Chinese, like their peers elsewhere, are getting more and more of their news via videos. At the same time, the country’s news organizations are under increasing financial pressure as advertisers shift their purchasing to top online platforms like those of Tencent Holdings.

Based in the historic eastern city of Hangzhou, four-year-old Xinhua Zhiyun Technologies has developed a solution for the country’s news providers: an automated system powered by artificial intelligence to generate video news clips and known as Media Brain.

Xinhua Zhiyun is hardly a struggling startup. The company’s ultimate controlling shareholder is none other than state media group Xinhua News Agency. Just behind it on Xinhua Zhiyun’s share register, with just over one-third ownership, is Alibaba Group Holding, which also has its headquarters in Hangzhou.

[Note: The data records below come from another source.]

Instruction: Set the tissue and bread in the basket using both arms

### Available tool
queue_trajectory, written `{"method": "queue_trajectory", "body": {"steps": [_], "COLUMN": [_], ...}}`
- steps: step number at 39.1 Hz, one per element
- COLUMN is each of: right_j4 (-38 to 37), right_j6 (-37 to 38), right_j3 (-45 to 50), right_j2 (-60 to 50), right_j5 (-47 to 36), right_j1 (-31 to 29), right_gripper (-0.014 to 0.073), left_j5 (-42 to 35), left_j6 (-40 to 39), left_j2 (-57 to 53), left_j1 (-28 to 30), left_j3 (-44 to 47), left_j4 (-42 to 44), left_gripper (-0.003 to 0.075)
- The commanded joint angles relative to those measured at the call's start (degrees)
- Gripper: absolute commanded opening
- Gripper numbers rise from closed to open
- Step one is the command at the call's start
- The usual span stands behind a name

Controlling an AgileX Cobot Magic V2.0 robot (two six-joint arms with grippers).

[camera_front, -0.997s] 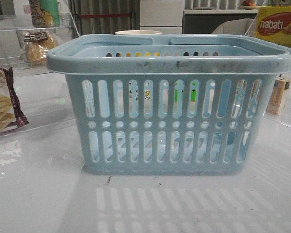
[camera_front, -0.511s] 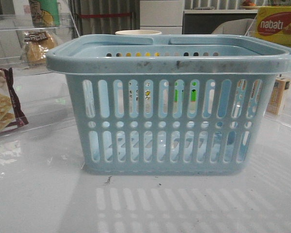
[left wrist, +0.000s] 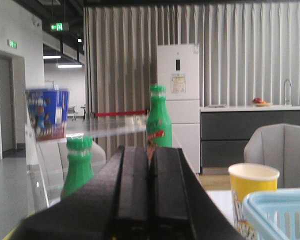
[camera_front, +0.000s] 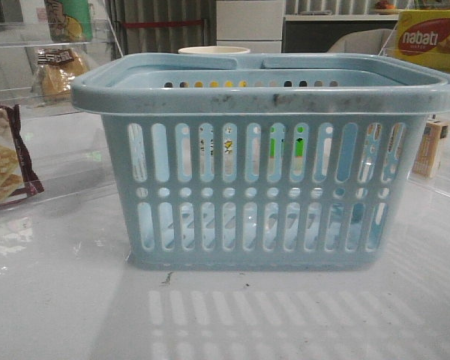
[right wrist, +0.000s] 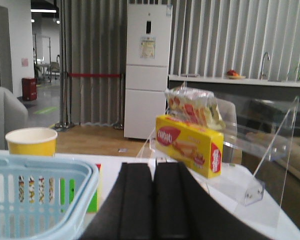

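Your basket (camera_front: 266, 161) looks empty, the bread (camera_front: 58, 73) waits far left, and both claws are closed on nothing.

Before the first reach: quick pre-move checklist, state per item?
1. Basket upright on the table, rim unobstructed: ok.
2. Bread located, on the clear shelf to the basket's left: ok.
3. Tissue located: cannot tell, no dark pack identifiable in any view.
4. Left hand empty: ok, but fingers shut, must open before grasping.
5. Right hand empty: ok, also shut.
6. Basket interior free: cannot tell, only partly seen through the slots.
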Motion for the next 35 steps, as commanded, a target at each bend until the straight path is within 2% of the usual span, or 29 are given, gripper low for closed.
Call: {"method": "queue_trajectory", "body": {"steps": [1,13,25,30,35], "right_j4": [0.0,-0.1,-0.1,-0.1,0.0], "right_j6": [-0.3,-0.3,-0.3,-0.3,-0.3], "right_j3": [-7.6,-21.0,-20.5,-19.2,-17.7], "right_j2": [4.1,18.0,29.3,33.2,36.3], "right_j5": [-0.3,12.8,23.3,24.3,25.1], "right_j1": [-0.4,-0.4,-0.4,-0.4,-0.4], "right_gripper": [0.0055,0.0055,0.0055,0.0055,0.0055], "left_j5": [1.5,15.8,24.8,28.7,28.7], "left_j6": [-0.4,-0.4,-0.4,-0.4,-0.4], "left_j2": [4.9,18.1,26.8,30.0,32.6], "left_j1": [-0.1,-0.1,-0.1,-0.1,-0.1], "left_j3": [-8.3,-22.6,-22.0,-21.9,-21.6], "left_j4": [-0.7,-0.7,-0.7,-1.2,-1.2], "left_gripper": [0.0091,0.0091,0.0091,0.0091,0.0091]}}
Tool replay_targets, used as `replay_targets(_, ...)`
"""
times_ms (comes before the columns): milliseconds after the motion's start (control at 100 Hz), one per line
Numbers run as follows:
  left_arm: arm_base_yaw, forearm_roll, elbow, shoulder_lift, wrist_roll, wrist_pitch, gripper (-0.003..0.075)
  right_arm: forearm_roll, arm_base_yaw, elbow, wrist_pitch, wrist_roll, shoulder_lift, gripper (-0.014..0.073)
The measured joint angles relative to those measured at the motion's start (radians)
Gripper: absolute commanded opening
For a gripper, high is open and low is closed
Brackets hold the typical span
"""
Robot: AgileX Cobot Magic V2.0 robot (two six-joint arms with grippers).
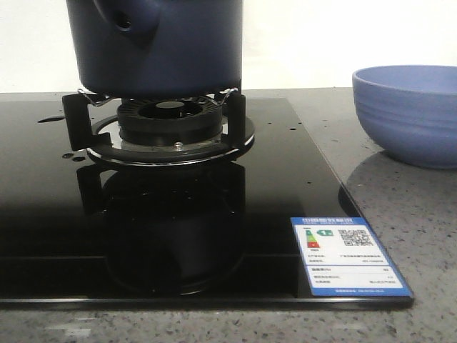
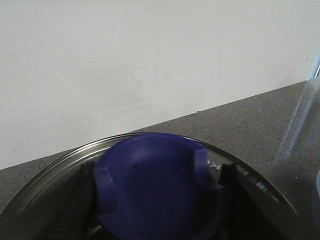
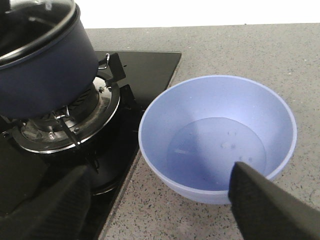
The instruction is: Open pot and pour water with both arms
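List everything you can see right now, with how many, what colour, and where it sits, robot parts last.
pot: one, dark navy, on the burner.
lid: one, glass with metal rim, on the pot.
lid knob: one, blue, between the left gripper's fingers.
bowl: one, periwinkle, on the counter right of the stove; inside looks wet.
burner: one, black and silver, on the stove.
stove: one, glossy black.
label: one, blue and white, stove's front right corner.
counter: one, grey speckled.
left gripper: one, black, around the knob.
right gripper: one, black, open above the bowl.

Pincer (image 2: 157, 200) around blue lid knob (image 2: 155, 185)
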Motion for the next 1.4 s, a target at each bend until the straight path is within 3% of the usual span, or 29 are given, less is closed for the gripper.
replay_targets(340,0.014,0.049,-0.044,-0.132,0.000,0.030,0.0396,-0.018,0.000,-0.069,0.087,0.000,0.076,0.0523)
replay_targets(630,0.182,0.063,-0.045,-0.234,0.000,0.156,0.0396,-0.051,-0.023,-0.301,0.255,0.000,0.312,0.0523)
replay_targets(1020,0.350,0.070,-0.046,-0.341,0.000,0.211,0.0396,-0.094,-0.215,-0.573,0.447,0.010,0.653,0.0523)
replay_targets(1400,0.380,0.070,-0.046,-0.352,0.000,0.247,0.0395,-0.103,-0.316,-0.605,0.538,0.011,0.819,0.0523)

It is a powerful combination given that websites and apps in China are often told to rely on Xinhua reports when offering news while Alibaba has been one of the country’s leading developers and investors in AI technologies.

“Presenting news through disruptive artificial intelligence technology is our competitive edge,” Ye Jian, Xinhua Zhiyun’s director of branding and communication told Nikkei Asia in a recent interview.

Demonstrating, he played a two-minute video from Xinhua’s mobile app featuring a virtual newscaster, backed up by animated graphics, music, and photos, reporting on China’s new five-year development plan.

“Moving forward, China will enter a new type of development model with the confidence arising from relentless effort to empower the country through science and technology,” the avatar said.

Reports like hers can be prepared by Media Brain in 15 seconds. Such speed is an advantage given that 873 million Chinese watched online video clips last year, according to the official China Internet Network Information Center.

Said Ye, “AI functions such as speech recognition are able to transcribe and digitalize speeches. The system will detect which part of the speech is important or worth highlighting through signs including handclaps.”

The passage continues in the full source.